I found an old small pot that a friend had painted to say “Julie” in middle school that I’d used as a pencil holder off and on over the years. I bought the smallest bag of potting mix I could find and transplanted the basil to its new home.

 

Some of it died, but not all. Sometimes I’d forget to water it and the basil would wilt in dehydration, but it always perked back up with a little feeding.

 

We moved houses and the basil came with us. Cameron returned from sea. I repotted the basil in an even bigger planter and started growing other fresh herbs. Cameron uses them to cook. The basil is thriving. It’s huge and expanding with large fragrant leaves.

 

The one thing mom said when she found out I’d planted the basil was to never let it flower. If I saw a shoot of flowers start I needed to pinch it off immediately, otherwise the plant would die, its lifecycle complete.

 

For months I was vigilant. I watched the tiny herb grow but not flower. It didn’t seem like it would happen.

 

Then recently, I saw its first tiny bloom.
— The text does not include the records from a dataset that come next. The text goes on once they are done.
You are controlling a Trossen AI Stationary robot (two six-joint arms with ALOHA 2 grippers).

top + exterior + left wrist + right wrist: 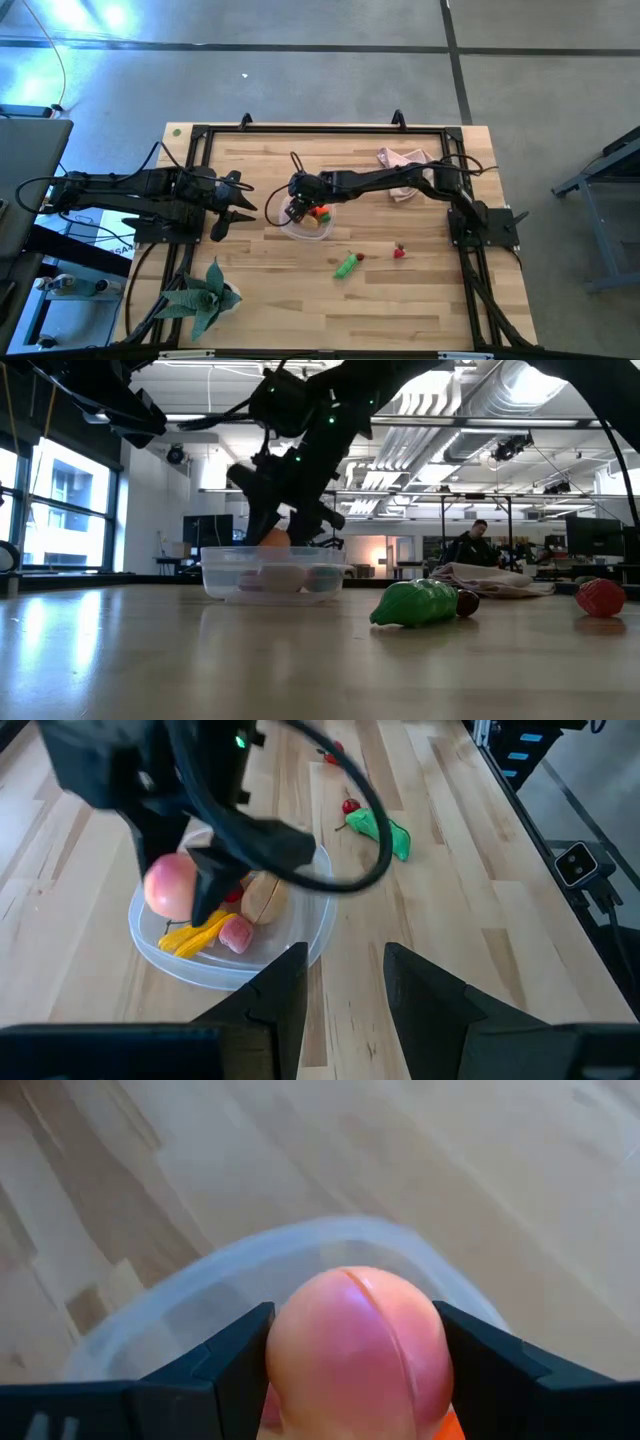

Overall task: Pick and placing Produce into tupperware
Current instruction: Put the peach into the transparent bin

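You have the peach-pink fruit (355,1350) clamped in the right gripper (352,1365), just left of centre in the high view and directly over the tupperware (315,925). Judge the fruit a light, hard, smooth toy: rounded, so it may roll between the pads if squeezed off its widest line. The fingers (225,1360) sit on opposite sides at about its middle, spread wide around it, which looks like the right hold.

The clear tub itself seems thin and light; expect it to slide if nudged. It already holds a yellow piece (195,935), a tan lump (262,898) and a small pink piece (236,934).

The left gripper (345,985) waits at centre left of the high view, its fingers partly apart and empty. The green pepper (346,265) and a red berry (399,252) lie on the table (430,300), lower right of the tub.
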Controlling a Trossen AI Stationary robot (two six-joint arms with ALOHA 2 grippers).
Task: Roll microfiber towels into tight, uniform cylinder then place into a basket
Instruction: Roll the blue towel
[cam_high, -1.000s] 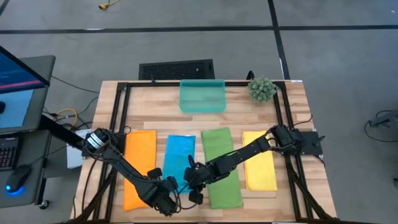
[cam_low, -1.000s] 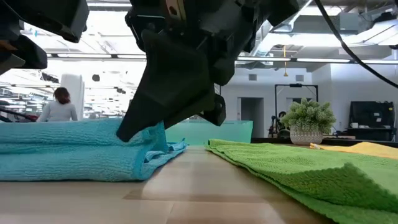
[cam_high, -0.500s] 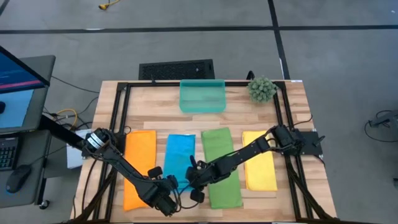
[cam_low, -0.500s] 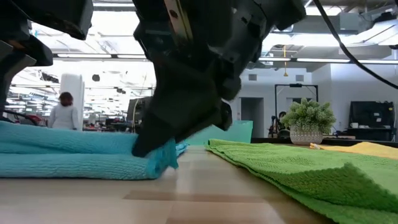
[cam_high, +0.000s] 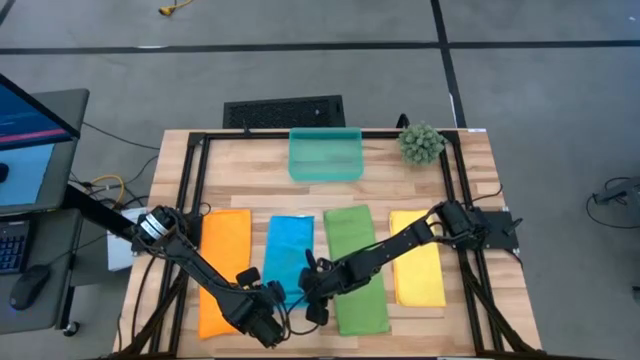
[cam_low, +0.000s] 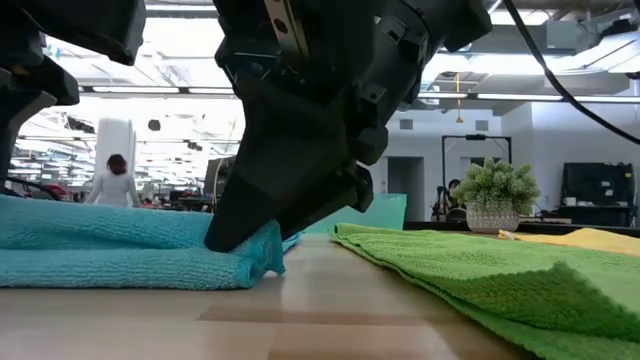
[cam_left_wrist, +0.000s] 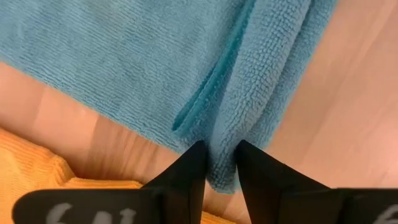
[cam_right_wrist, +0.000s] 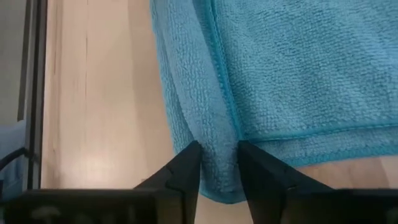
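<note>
The blue towel (cam_high: 288, 250) lies flat between the orange towel (cam_high: 222, 270) and the green towel (cam_high: 355, 265). Its near end is turned over on itself into a low fold (cam_low: 150, 255). The yellow towel (cam_high: 417, 258) lies at the right. My left gripper (cam_left_wrist: 221, 155) is shut on the fold's left end, next to the orange towel (cam_left_wrist: 37, 180). My right gripper (cam_right_wrist: 219, 155) is shut on the fold's right end. The teal basket (cam_high: 325, 155) stands at the far edge. My left gripper pinches the rolled-over near edge (cam_left_wrist: 221, 134) of the blue towel between its two fingers, at the towel's left near corner. The fingers come steeply from above and stand across the fold, which holds several layers. The fold rests on the table. My right gripper pinches the same rolled-over edge (cam_right_wrist: 217, 134) at the towel's right near corner, several layers between its two fingers. It slants down from the right. Its fingertip (cam_low: 225, 238) sits on the fold, which lies on the layer beneath.
A spiky green plant ball (cam_high: 421, 143) sits at the far right corner. A black frame (cam_high: 195, 190) borders the wooden table. Bare wood (cam_low: 320, 310) lies between the blue and green towels. A monitor and keyboard stand off the table's left side.
In the low view the blue towel's folded right corner has sunk from a raised, bunched peak to a low fold lying on the layer below. Both arms have stayed in place.
</note>
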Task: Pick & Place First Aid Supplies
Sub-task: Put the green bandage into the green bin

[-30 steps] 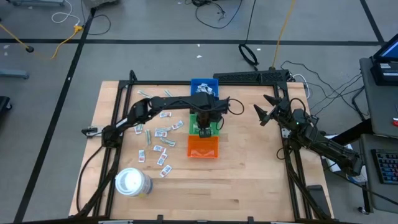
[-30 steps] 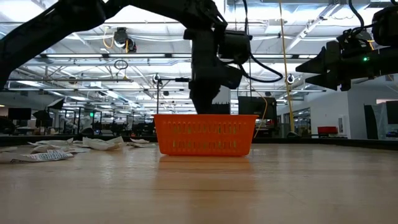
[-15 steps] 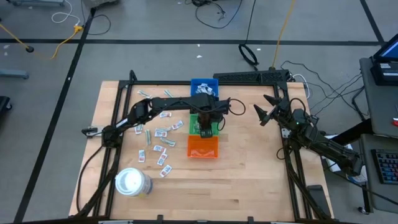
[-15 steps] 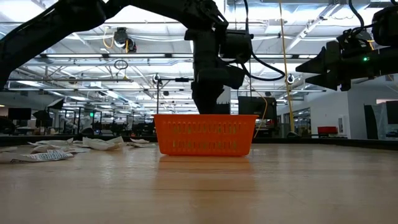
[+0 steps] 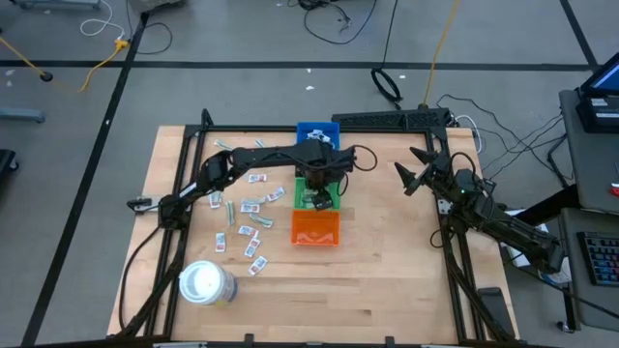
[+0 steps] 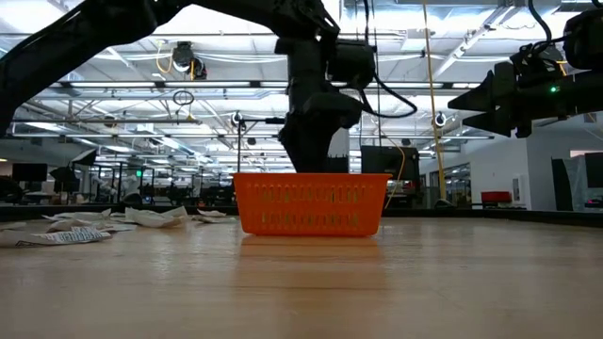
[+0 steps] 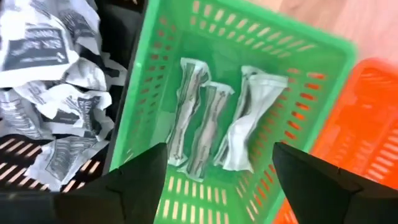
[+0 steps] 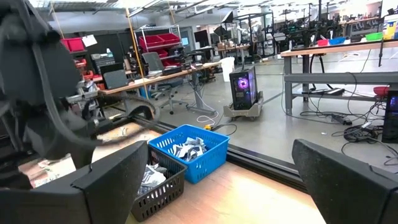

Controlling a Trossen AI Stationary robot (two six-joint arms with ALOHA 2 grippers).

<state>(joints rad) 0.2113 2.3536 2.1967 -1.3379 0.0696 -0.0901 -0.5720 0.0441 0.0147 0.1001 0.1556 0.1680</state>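
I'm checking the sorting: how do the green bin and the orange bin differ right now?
The green bin holds three slim pale wrappers; the orange bin looks empty. The open left pincer hovers over the green bin, not the orange one, which sits nearer the table's front edge. Both are small slotted plastic baskets standing side by side.

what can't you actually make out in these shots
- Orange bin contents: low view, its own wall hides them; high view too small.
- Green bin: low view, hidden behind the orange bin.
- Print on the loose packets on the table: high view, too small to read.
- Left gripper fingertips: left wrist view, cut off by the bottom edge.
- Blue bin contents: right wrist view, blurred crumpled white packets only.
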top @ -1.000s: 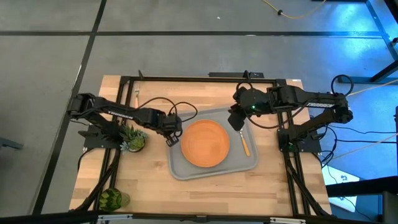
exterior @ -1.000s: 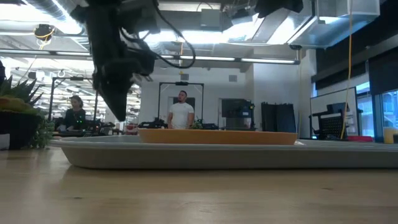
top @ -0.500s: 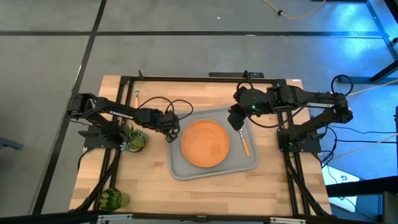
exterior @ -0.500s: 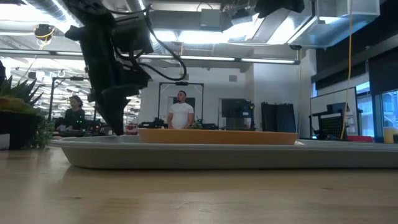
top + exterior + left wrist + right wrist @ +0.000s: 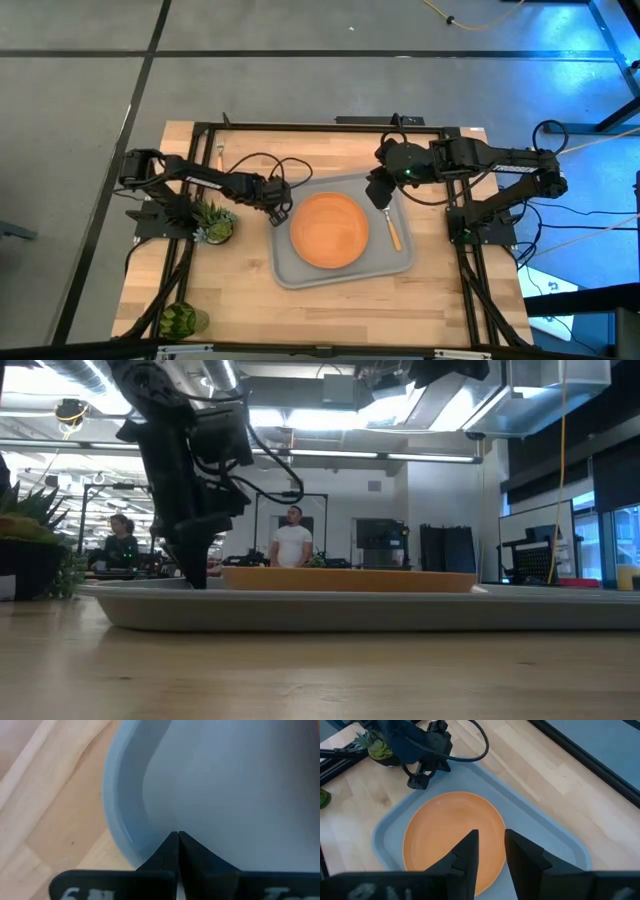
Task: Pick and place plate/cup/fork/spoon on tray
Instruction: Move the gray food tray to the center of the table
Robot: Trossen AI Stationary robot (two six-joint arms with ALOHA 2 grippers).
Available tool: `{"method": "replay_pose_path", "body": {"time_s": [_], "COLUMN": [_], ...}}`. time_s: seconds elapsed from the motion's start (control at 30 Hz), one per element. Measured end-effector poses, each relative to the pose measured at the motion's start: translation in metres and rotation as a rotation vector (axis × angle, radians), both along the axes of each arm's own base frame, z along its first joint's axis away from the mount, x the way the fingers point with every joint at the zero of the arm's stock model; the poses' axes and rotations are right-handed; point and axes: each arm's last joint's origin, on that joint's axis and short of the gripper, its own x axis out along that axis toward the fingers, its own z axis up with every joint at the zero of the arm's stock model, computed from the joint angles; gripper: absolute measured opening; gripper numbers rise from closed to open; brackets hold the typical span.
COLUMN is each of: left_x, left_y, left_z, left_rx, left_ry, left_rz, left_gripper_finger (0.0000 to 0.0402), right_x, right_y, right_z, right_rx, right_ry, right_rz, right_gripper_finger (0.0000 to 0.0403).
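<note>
Left claw (image 5: 177, 836) pinched shut, tips down at tray (image 5: 125, 815) corner.

Plate (image 5: 330, 230) sitting in the middle of the tray (image 5: 290, 270), with one utensil (image 5: 393, 231) lying on the tray just right of it. Left gripper (image 5: 279, 214) down at the tray's left rim beside the plate, right gripper (image 5: 379, 194) over the tray's far right corner. Potted plant (image 5: 212, 222) off to the left of the tray, cup (image 5: 180, 321) at the table's near left corner, and another utensil (image 5: 220, 155) on the table at far left.
</note>
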Motion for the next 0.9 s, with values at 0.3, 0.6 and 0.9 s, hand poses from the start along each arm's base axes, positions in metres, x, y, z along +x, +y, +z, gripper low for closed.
{"method": "replay_pose_path", "body": {"time_s": [0.3, 0.6, 0.9], "left_x": [-0.003, -0.007, -0.004], "left_y": [0.012, 0.028, 0.044], "left_z": [0.001, 0.002, 0.005], "left_rx": [0.065, 0.146, 0.214], "left_ry": [0.032, 0.081, 0.050], "left_rz": [0.007, -0.016, -0.031], "left_gripper_finger": [0.0000, 0.0000, 0.0000], "right_x": [0.000, 0.000, 0.000], "right_y": [0.000, 0.000, 0.000], "right_z": [0.000, 0.000, 0.000], "right_rx": [0.000, -0.001, -0.001], "right_ry": [0.000, -0.001, -0.001], "right_rz": [0.000, 0.000, 0.000], "right_gripper_finger": [0.0099, 0.0099, 0.0099]}}
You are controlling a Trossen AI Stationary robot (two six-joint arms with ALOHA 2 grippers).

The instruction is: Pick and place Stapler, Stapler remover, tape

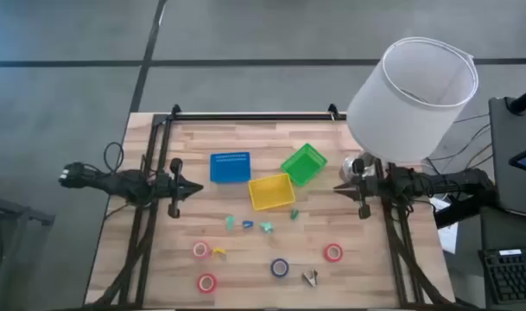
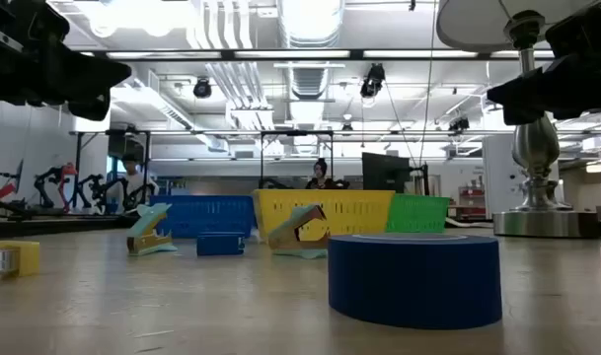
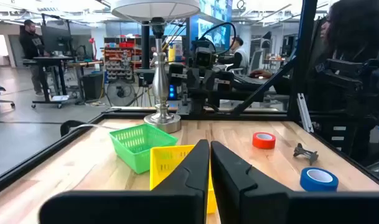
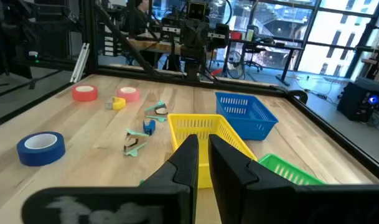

It’s been about five months since the miscarriage. I know a few women with due dates similar to what mine would have been and I can see their growing bumps and know about how big I’d be by now.

 

I plucked the budding flower and dropped it in the grass.

 

The next day there was another bud. I plucked that too. Now it’s almost daily that I’ll find one or two floral shoots and I pluck every one.

 

So now I have this basil that I can only keep alive by preventing its bloom. It’s constantly trying to blossom, and I keep pinching it back. It seems so desperate to flower, to move to its next stage, even if that stage is moving on entirely.

 

I think sometimes about letting it flower. Letting it move through the natural lifecycle progression. I may. Basil isn’t hard to grow, and I could always start another plant. But I guess I’m just not ready yet. Maybe I never will be.